The fact is that her brother Edward hadn’t intended to join up straight from school but Vera who was by this time 20 years old seems to have been so influenced by the jingoism of the newspapers and some politicians that she persuaded him to enlist – her argument seems to have been that people of their class should be patriotic. Their parents were completely against their only son joining up and Vera was such a snob that she told her father that that was his attitude because he hadn’t gone to a public (posh private) school and therefore wasn’t as patriotic. I think she was one step away from being one of those dreadful females who handed out white feathers to men. Edward seems to have quickly regretted his decision to join up when the reality of the trenches hit him. It’s easy to see why Vera re-wrote history as she should have been consumed with guilt.
Much was made by Vera of her difficulty in getting a university education, claiming that her parents were against the idea when in fact she was encouraged to go to Oxford and was financed by them. Perhaps she only wanted to make her story seem more interesting but it had the effect of putting her parents unfairly in a bad light again.
At Oxford she had her apparently usual reputation for being earnest and conceited and also had no sense of humour, something that was a drawback when the book was being turned into a TV series, but she did make some friends there before she decided to become a VAD nurse and do her bit in the war. Her experiences eventually led to her writing her famous book, aided by some diaries that she had written in the first years of the war.
It might sound like I’m being a moaning Minnie – I’m not, it’s just that Vera was quite a flawed human being, she was a feminist but a terrific snob, the sort of woman for whom women’s rights were only for upper class women, certainly not for her own servants.
This book also gives some information on the making of the film and BBC series and also of Virago reprinting the book which led to them.
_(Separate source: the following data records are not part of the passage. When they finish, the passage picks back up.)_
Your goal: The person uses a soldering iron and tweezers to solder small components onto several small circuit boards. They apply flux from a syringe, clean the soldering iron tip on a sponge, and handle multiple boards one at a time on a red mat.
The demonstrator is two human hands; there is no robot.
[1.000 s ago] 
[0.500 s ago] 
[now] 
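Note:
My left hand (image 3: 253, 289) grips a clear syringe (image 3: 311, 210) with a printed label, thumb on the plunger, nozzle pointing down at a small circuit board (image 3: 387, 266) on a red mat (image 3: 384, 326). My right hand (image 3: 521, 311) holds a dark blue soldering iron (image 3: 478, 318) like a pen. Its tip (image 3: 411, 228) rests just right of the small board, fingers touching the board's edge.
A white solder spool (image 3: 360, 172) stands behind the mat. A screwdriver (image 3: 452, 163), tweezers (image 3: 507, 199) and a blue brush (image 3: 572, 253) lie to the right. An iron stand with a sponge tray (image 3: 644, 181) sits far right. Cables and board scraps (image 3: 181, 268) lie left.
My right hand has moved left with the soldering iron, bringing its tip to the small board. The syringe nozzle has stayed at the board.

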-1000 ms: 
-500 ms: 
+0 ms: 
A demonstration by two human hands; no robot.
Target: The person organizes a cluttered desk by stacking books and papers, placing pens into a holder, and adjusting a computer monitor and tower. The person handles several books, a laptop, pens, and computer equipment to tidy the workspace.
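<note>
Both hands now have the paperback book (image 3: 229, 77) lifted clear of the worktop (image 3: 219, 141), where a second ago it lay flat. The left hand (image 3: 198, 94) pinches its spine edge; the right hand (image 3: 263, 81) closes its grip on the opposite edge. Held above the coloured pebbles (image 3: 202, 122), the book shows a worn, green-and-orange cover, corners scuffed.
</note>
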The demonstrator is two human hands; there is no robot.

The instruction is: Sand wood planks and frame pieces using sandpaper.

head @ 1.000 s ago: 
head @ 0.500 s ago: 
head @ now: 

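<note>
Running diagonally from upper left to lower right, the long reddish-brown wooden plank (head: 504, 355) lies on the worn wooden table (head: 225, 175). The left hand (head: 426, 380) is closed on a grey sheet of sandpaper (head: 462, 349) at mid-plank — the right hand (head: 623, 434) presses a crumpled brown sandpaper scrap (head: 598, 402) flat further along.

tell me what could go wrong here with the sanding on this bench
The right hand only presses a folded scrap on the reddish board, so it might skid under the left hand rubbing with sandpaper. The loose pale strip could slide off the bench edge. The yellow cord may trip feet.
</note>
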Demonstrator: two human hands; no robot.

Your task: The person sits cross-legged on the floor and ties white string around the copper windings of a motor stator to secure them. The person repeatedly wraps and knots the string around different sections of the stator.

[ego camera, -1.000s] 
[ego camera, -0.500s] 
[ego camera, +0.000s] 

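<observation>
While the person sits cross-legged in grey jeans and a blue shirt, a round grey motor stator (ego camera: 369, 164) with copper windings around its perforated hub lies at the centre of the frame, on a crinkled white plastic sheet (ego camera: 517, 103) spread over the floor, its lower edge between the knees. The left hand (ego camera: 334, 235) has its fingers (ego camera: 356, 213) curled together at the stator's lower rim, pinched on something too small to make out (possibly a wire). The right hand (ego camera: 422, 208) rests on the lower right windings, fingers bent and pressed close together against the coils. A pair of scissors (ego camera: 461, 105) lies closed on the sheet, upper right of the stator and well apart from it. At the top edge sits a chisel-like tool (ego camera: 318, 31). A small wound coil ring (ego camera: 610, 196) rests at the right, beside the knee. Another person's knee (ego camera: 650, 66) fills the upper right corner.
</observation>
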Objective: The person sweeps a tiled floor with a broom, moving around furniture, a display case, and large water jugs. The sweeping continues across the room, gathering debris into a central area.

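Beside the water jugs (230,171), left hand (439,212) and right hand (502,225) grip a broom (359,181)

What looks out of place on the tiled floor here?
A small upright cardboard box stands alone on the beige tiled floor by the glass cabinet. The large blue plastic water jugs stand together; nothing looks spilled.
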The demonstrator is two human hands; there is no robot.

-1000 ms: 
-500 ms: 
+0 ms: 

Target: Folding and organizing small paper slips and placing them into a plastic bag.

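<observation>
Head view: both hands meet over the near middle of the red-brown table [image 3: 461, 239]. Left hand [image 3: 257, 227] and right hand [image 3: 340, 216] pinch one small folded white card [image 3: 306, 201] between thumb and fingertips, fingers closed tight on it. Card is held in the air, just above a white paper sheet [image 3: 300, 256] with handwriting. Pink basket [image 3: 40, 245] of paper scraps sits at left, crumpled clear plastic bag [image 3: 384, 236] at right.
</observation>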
There are also quite a few interesting photographs.
The author does seem to have got to the bottom of the strange circumstances of Edward Brittain’s death at the front. This was an interesting read with Vera in reality travelling from jingoistic euphoria at the outbreak of the war to pacifism a few years later.
In recent years we’ve become used to hearing about what women did in wartime and I have tended to have taken for granted that women’s contributions had always been appreciated, so I was really surprised to read in this book that in the BBC documentary The Great War (made to commemorate the 50th anniversary) which has a total running time of over 17 hours only minutes were devoted to recounting women’s experiences. I’ve watched that whole series at least three times, and that had never dawned on me! This book is a good read.
Sadly, our libraries don’t have this, but I’ve just put in a request for an inter-library loan. I admit, I’m a little shocked to learn that about her brother!
Lisa,
I was quite shocked too and there’s even more of a shock to come re Edward’s end, but I’ll leave that for you to read. I hope you don’t have to wait too long for the book to turn up.
Oh no! Say it isn’t so. Vera Brittain has always been my hero, and if I find out (well I guess I just did) that it’s all been washed over in a dewy mist, I’m not sure how to react.
I’ve read all her testaments and her early diaries and some novels, and the biography by Deborah Gorham. And bought the series on VHS a long time ago. Sigh.
Perhaps I’d better read this one too. Sigh again.
p.s. Gave up on the awful film about half an hour in.
Susan D,
Oh dear, that bad! I’m not surprised.
Susan D,
You should definitely read it if you can. I always knew Vera was a ‘difficult ‘ person, but nobody is perfect. I think though that if she had been able to admit to herself and others that she had been gung-ho for the war in the beginning then her subsequent pacifism would have had even more of an impact.